His fingers slid beneath the hem of my shirt, exploring the warm skin of my hips before gliding upward, tracing the curve of my ribs. My breath hitched. His touch was possessive, tender, almost hungry. And when his hand finally reached my chest cupping me through the thin fabric, thumb brushing slow, deliberate circles
That was when we heard it.
From the dark hallway near the service entrance, a pointed, unimpressed sound:
"Hmm hmm."
The deliberate, dry sound of someone clearing their throat.
I broke away from Ethan instantly, my body flashing with cold terror. My mind snapped back to the truth: we were in the Mayor's house, and I was being watched.
Ethan cursed under his breath, spinning around instantly to face the hall.

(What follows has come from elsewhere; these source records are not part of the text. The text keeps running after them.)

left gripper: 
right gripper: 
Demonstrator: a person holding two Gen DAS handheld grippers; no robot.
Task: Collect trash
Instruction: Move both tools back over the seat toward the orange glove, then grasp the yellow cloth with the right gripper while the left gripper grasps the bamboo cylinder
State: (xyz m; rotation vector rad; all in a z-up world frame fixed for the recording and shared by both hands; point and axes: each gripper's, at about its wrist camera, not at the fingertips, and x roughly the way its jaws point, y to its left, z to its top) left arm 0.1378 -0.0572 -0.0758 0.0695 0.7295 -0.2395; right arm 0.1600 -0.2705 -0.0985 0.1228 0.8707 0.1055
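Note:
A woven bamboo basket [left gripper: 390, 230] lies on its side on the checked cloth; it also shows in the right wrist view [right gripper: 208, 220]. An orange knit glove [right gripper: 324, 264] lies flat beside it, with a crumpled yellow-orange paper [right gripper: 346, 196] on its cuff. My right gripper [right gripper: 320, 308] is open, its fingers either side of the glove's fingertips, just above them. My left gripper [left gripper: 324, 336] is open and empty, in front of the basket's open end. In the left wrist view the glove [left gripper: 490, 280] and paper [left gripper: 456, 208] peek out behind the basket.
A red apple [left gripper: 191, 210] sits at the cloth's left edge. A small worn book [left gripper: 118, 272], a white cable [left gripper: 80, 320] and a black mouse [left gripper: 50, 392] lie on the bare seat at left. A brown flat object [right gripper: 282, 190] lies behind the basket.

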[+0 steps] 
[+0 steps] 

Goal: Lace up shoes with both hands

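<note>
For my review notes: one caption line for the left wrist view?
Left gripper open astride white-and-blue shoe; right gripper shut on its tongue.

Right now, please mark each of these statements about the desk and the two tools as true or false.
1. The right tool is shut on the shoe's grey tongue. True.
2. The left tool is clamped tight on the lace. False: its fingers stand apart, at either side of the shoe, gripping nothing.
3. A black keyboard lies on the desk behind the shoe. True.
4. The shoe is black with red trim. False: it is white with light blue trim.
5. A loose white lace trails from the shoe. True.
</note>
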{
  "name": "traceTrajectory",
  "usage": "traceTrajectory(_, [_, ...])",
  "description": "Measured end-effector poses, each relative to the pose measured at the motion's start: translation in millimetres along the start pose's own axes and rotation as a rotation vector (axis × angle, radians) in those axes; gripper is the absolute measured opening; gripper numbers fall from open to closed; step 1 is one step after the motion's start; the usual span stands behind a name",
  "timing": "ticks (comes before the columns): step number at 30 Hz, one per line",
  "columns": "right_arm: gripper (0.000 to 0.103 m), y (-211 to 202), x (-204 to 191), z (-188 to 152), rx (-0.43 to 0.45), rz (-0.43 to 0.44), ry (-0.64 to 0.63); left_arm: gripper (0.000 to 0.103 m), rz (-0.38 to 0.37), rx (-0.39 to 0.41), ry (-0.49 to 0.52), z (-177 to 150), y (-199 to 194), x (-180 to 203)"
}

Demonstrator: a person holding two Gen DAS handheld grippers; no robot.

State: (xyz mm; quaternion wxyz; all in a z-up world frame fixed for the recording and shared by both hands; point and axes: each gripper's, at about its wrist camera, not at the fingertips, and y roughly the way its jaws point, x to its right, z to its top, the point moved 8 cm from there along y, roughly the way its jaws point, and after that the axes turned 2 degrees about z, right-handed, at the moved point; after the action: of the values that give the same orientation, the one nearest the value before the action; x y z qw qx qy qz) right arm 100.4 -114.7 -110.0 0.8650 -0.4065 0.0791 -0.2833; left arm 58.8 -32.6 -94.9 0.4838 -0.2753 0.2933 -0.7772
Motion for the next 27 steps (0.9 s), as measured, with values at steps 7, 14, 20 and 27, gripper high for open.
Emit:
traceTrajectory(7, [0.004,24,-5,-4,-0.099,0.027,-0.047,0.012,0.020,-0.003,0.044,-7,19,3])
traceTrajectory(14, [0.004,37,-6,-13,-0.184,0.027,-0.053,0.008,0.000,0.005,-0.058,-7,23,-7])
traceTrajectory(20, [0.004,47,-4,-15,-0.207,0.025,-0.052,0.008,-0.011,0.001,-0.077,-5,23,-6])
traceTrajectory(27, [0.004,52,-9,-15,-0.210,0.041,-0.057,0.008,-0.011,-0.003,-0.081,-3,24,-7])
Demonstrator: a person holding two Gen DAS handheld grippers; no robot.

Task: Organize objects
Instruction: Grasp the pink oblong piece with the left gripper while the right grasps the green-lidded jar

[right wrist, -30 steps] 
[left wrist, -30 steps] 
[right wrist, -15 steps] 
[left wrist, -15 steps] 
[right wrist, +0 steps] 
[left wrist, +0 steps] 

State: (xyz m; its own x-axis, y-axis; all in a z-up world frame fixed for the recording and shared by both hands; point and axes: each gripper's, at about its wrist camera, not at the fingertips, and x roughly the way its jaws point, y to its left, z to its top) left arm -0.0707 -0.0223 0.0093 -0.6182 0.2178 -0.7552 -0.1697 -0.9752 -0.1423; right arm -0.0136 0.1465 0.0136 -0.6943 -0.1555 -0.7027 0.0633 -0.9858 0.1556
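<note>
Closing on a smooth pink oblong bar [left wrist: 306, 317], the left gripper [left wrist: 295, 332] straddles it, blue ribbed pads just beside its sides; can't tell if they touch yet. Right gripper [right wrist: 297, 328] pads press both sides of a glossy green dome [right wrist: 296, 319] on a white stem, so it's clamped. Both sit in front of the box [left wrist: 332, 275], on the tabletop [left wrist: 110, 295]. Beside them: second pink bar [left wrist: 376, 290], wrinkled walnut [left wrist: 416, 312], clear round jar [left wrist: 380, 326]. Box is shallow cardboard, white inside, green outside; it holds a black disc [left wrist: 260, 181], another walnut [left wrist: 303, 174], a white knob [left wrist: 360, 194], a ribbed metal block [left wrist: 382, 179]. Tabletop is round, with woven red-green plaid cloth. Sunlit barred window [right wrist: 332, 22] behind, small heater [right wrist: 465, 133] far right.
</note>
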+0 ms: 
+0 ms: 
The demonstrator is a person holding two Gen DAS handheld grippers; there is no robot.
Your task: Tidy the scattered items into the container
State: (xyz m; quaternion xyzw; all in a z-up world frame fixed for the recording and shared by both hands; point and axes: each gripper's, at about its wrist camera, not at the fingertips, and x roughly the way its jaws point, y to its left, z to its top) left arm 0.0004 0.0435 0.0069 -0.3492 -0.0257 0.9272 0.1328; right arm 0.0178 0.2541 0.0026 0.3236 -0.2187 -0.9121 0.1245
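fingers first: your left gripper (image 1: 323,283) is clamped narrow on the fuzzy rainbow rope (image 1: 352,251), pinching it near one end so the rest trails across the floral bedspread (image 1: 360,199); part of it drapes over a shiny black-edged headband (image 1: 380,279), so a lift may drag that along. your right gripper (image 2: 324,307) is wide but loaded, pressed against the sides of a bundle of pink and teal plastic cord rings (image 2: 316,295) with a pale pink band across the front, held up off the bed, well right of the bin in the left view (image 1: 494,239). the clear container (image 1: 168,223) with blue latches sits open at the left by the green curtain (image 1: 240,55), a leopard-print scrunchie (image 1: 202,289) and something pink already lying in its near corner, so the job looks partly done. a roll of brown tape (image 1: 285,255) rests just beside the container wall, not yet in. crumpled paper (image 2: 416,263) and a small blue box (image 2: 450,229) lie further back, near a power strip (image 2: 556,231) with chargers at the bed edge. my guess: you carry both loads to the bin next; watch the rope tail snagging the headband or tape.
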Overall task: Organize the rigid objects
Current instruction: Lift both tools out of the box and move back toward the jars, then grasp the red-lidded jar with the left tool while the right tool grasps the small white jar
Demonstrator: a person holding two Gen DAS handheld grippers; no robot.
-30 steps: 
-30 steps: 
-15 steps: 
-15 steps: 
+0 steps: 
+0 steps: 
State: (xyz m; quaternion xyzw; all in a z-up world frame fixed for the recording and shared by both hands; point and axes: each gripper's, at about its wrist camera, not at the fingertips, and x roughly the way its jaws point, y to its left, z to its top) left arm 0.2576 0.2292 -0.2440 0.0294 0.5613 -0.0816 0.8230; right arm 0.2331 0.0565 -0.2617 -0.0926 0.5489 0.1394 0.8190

Mr. Harrison stood framed in the doorway. The estate manager's face was utterly blank, emotionless, but his presence was heavy with accusation. He was dressed in his usual crisp uniform, and he held a clipboard in his hand.
"Mr. Grant," Harrison said, his voice flat. "Mrs. Grant asked me to locate you. There is a delivery that requires immediate authorization."
He didn't acknowledge me, didn't look at me, but his gaze was a chilling confirmation that the entire exchange had been witnessed. The fragile moment was broken. The safety was gone.
"I'll be right there, Harrison," Ethan snapped, his jaw tight, his hand flexing with cold fury. The warmth was instantly replaced by the ruthless mask of the heir.
He didn't look back at me. I didn't wait for him to dismiss me. I fled, sprinting back toward the service stairs, leaving the humid warmth of the pool for the cold, hard walls of my room. Harrison had seen us. Which means Mrs. Grant must have known. The price of that quiet moment was now immeasurable.